- [TASK REQUIREMENTS] The listing must be copied out in full and exactly; no images go with it.

- [RECORDED DATA]
Segment Open
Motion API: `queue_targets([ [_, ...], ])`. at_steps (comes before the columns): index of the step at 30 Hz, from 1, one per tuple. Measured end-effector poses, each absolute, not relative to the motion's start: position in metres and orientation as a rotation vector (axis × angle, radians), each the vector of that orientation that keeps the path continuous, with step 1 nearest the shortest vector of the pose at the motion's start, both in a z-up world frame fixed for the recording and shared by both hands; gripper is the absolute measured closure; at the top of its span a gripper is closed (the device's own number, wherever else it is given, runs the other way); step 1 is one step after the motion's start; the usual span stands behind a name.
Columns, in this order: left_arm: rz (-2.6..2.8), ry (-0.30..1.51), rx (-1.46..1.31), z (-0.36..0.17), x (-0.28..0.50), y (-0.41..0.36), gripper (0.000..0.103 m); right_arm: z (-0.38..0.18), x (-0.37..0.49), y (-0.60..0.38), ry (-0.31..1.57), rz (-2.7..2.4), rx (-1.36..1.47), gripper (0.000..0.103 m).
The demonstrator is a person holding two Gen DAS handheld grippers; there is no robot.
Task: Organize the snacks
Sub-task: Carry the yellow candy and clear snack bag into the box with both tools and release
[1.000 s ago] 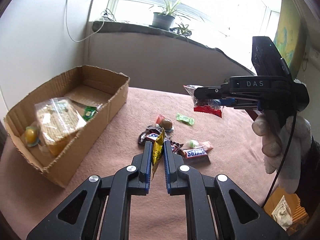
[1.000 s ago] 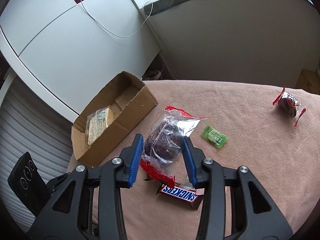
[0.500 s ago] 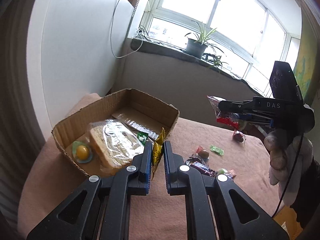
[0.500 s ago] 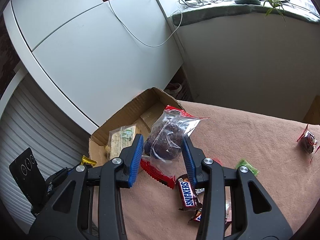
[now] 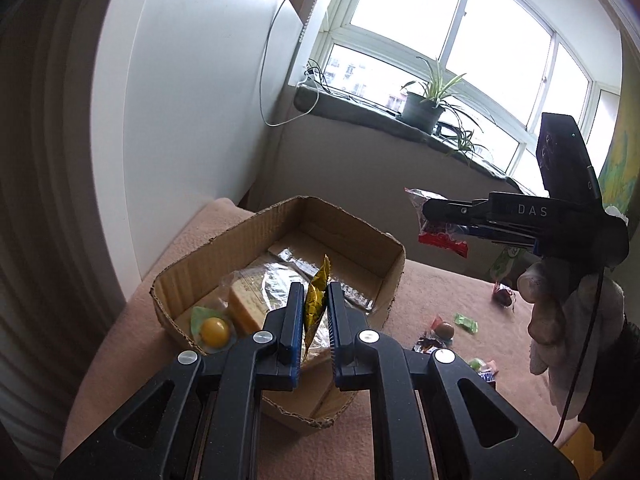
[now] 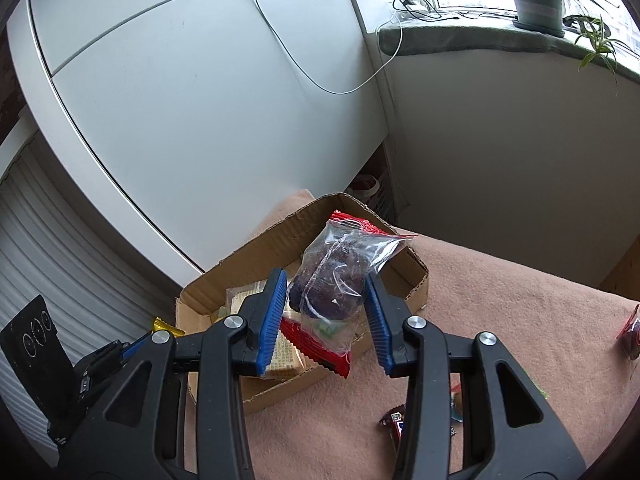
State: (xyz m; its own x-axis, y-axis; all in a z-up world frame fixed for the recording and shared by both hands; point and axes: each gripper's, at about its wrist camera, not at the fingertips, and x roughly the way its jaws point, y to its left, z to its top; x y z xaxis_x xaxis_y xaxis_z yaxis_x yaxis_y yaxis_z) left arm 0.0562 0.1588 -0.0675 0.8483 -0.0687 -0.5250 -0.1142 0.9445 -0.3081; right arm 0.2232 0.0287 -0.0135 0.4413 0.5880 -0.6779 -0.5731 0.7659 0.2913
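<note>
Left gripper [image 5: 314,308]: ribbed blue pads pinched tight on a crinkled gold foil packet [image 5: 316,300], over the cardboard box [image 5: 276,220]. Right gripper [image 6: 326,300]: narrowly parted, clamping a clear crackly bag with red ends holding a dark round cake [image 6: 336,280], above the same corrugated box [image 6: 260,256]. Inside: wrapped wafers [image 5: 250,308], a yellow candy [image 5: 215,330]. Beyond: fuzzy pink tablecloth [image 5: 420,292] with scattered sweets [image 5: 444,330], windowsill plant [image 5: 424,108].

Gripped snacks [image 5: 316,296] above cardboard box [image 5: 394,276]

You see a matt corrugated brown cardboard box [image 5: 384,256], a glossy crinkled gold foil wrapper [image 5: 316,300], and a fuzzy pink cloth table cover [image 6: 500,312].
</note>
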Motion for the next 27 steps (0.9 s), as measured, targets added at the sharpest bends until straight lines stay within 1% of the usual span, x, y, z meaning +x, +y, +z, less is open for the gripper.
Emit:
queue_targets([
  [10,0.073,0.592,-0.350,-0.079,0.071,0.176,0.093,-0.032,0.242,0.060,0.889,0.719,-0.016,0.062],
  [23,0.094,0.628,-0.354,-0.087,0.080,0.181,0.093,-0.055,0.255,0.070,0.942,0.705,-0.024,0.061],
  [24,0.092,0.628,-0.357,-0.087,0.080,0.181,0.093,-0.055,0.254,0.070,0.940,0.702,-0.027,0.059],
  [25,0.091,0.627,-0.357,-0.087,0.080,0.181,0.090,-0.055,0.254,0.070,0.939,0.696,-0.031,0.056],
  [26,0.090,0.627,-0.356,-0.086,0.080,0.180,0.085,-0.054,0.254,0.070,0.934,0.689,-0.032,0.046],
  [27,0.089,0.627,-0.355,-0.086,0.080,0.180,0.079,-0.052,0.253,0.068,0.924,0.684,-0.029,0.033],
])
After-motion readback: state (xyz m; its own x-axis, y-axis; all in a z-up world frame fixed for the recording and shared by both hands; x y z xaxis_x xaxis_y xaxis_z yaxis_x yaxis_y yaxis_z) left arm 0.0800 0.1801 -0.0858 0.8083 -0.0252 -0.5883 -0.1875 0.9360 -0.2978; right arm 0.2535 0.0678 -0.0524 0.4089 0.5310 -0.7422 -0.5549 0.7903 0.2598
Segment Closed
- [RESPONSE TO THE EXERCISE]
Motion API: `queue_targets([ [_, ...], ])`. at_steps (comes before the columns): index of the step at 30 Hz, from 1, one per tuple. Measured end-effector poses, each absolute, not relative to the motion's start: position in metres and orientation as a rotation vector (axis × angle, radians), each the vector of that orientation that keeps the path continuous, with step 1 nearest the shortest vector of the pose at the motion's start, both in a z-up world frame fixed for the recording and shared by both hands; gripper is the absolute measured closure; at the top of its span a gripper is closed (the device's own number, wherever else it is given, runs the other way); step 1 is one step after the motion's start; the usual span stands behind a name.
Columns, in this order: left_arm: rz (-2.6..2.8), ry (-0.30..1.51), rx (-1.46..1.31), z (-0.36..0.17), x (-0.28..0.50), y (-0.41..0.36), gripper (0.000..0.103 m); right_arm: z (-0.38..0.18), x (-0.37..0.49), y (-0.60..0.38), ry (-0.31..1.57), rz (-2.7..2.4), rx (-1.36..1.47), gripper (0.000..0.103 m).
The demonstrator is a person holding two Gen DAS handheld grippers; there is no robot.
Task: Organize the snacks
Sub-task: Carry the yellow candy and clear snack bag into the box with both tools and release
[1.000 s ago] 
[1.000 s ago] 
[0.500 s ago] 
[0.500 s ago] 
[now] 
[now] 
State: (xyz m; its own x-axis, y-axis; all in a z-up world frame fixed for the recording and shared by both hands; point and axes: each gripper's, at about its wrist camera, not at the fingertips, and x roughly the way its jaws point, y to its left, z to its top; x y z xaxis_x xaxis_y xaxis_z yaxis_x yaxis_y yaxis_z) left arm 0.0562 0.1588 -0.0675 0.8483 -0.0687 -0.5250 -0.1142 0.9445 -0.3081; right arm 0.2232 0.0287 -0.0135 0.4413 0.5880 -0.6779 -0.5731 0.7659 0.2913
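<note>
Left gripper [image 5: 314,308]: ribbed blue pads pinched tight on a crinkled gold foil packet [image 5: 316,300], over the cardboard box [image 5: 276,220]. Right gripper [image 6: 326,300]: narrowly parted, clamping a clear crackly bag with red ends holding a dark round cake [image 6: 336,280], above the same corrugated box [image 6: 260,256]. Inside: wrapped wafers [image 5: 250,308], a yellow candy [image 5: 215,330]. Beyond: fuzzy pink tablecloth [image 5: 420,292] with scattered sweets [image 5: 444,330], windowsill plant [image 5: 424,108].

Gripped snacks [image 5: 316,296] above cardboard box [image 5: 394,276]

You see a matt corrugated brown cardboard box [image 5: 384,256], a glossy crinkled gold foil wrapper [image 5: 316,300], and a fuzzy pink cloth table cover [image 6: 500,312].
</note>
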Motion for the next 27 steps (0.9 s), as measured, targets added at the sharpest bends until straight lines stay within 1% of the usual span, x, y, z meaning +x, +y, +z, less is open for the gripper.
Emit:
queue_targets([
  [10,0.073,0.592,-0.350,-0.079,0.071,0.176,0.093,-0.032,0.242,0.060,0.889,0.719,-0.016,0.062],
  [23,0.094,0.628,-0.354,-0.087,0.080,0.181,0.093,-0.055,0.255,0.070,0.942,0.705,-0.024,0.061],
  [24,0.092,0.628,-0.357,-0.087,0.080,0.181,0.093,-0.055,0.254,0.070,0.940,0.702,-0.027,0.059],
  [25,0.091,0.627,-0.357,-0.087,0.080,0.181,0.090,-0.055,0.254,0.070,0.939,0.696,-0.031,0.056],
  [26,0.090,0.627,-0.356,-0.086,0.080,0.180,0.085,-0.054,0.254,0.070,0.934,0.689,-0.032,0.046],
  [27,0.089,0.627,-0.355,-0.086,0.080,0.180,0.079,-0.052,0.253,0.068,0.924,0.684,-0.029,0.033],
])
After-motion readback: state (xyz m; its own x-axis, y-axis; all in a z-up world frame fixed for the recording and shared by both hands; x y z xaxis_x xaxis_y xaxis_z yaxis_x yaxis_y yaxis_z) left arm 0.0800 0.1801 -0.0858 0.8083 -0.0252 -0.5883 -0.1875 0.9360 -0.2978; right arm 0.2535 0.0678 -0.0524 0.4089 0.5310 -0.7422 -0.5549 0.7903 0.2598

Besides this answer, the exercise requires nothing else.